I am debating puting battery power in a big boy. The wiring seems pretty straight forward from the diagram, but I have a few questions.

1) has anybody done it and if so, what is the easy way to get into the tender?

2) the engine is going to need 24 volts. Period. I would like to be able to use the already installed phoenix 2k2 system. So I would like a system that is compatible with that.

3) I know rcs can handle the load. Is there another system so I can compare?

Now that I have poured the gas and lit the match, I want to say thanks for the recommendations.

john


----------



## K27_463 (Jan 2, 2008)

I have done 2 of them. The loco does NOT require 24 volts, the gearing is such that it runs fast. It has plenty of power. The cylindrical shape of the tender at the bottom limits speaker size, but very good results can be obtained wiith the correct parts. Lots of room for 5000 mah or more of battery pack. The tender dissassembles in the usual Accucraft manner . The load you speak of is not unreasonable nor unusually high, it has 2 motors that are very efficient compared to the usual model motor. I used Airwire in both cases. Works fine with Phoenix. The wiring is indeed straightforward, however the color codes on the diagram and the actual loco are not consistent, and the color changes on the wires depending on which side of the various connectors you are looking at. The internal board mods needed in the tender are pretty conventional . 
jonathan


----------



## Del Tapparo (Jan 4, 2008)

John - You said you need 24V. That is usually not a problem. But what is the maximum continuous current draw you need to run this locomotive pulling a long train on your maximum grade? That is what will determine the electrical specs you need for a controller. Most of us don't have a clue what that number is. Perhaps some idea from looking at the ammeter on the track power supply before conversion? Anyone know the current draw of a Big Boy? With lack of info, the best choice is probably, the bigger the better (more amps). 

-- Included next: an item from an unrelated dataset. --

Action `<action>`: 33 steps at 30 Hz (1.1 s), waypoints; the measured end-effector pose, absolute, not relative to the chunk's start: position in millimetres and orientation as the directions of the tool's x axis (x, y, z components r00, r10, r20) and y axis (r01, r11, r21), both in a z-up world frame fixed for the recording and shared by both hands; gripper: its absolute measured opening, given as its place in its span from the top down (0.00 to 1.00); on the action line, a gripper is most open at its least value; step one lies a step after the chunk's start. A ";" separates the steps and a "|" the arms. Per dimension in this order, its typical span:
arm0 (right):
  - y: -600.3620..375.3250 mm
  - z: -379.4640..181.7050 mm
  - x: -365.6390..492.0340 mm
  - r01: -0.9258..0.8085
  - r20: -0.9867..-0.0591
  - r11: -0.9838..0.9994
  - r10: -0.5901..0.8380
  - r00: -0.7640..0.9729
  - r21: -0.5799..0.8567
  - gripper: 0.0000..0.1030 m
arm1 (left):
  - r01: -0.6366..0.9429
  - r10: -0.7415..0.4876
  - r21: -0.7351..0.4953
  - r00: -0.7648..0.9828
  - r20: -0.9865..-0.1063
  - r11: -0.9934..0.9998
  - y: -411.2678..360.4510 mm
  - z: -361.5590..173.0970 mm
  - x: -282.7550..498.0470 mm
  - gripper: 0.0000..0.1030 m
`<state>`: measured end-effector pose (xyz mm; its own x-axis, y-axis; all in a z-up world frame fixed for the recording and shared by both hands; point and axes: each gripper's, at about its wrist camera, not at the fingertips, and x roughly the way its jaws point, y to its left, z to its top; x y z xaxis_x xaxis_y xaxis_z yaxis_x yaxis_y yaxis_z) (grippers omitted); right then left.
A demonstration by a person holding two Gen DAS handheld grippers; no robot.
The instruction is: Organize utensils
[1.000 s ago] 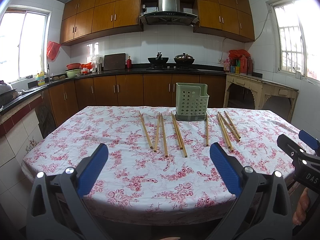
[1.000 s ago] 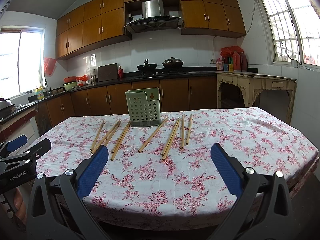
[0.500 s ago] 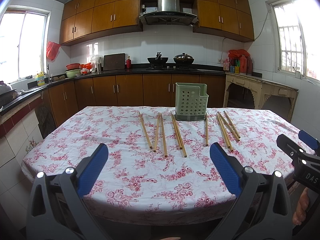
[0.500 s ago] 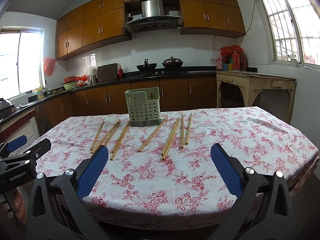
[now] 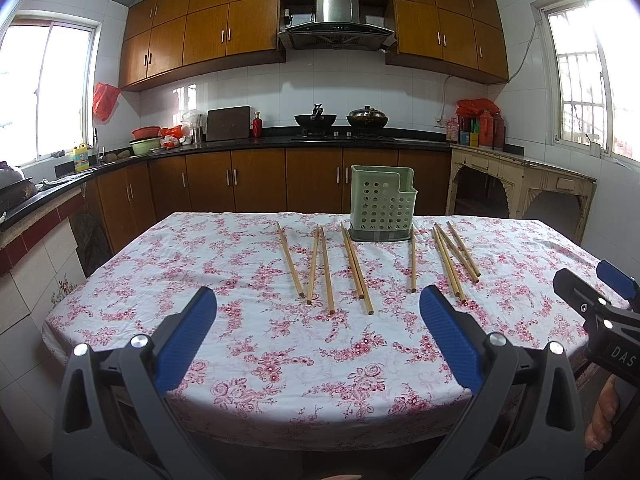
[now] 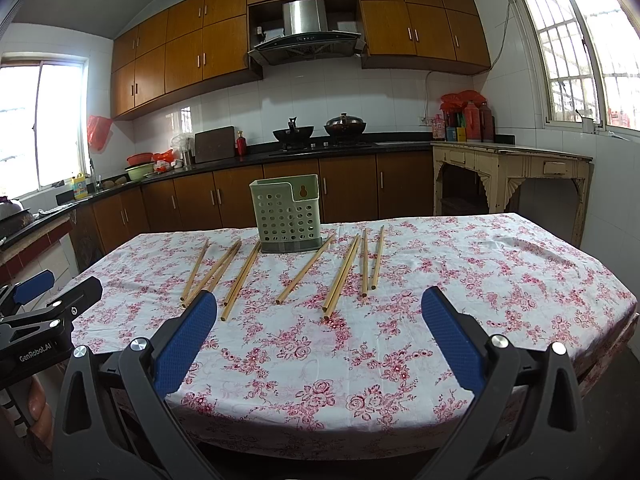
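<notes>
The near edge of the worktop [image 5: 120, 264], under its floral cloth, is cut off by the gripper bodies in both views, and the holder's inside cannot be seen from either camera. The green perforated holder [image 5: 382, 204] stands upright at the far middle of the worktop. Ten or so wooden chopsticks [image 5: 356, 268] lie flat in front of and beside it, their long axes running near to far, fanned a little; some lie in touching pairs and one far tip reaches the holder's base. The left gripper [image 5: 318, 308] hovers short of the near edge, jaws spread wide and empty. The right gripper [image 6: 320, 308] does likewise, jaws released, nothing between them. Each gripper shows only partly at the other view's edge.
</notes>
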<state>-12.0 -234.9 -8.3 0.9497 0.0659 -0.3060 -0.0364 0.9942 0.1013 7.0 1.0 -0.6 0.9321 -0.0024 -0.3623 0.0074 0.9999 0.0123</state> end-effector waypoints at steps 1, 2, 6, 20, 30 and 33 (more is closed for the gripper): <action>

Edit: I neglected to mention stall current, which will be much higher than running current. The controller should be designed to handle overload conditions.


----------



## John Allman (Jan 2, 2008)

You need 24v because the locomotive is slow. Even with full voltage it is slower than you think. It would be very slow at 14volts. I am not concerned about the load. It wont really every reach full slip, because I dont have enough cars! I guess I will try and take the tender apart (still not sure how best to do that so that I can trace the wiring) and see what I can fit in. The sound is very good and I wont need a new speaker.


----------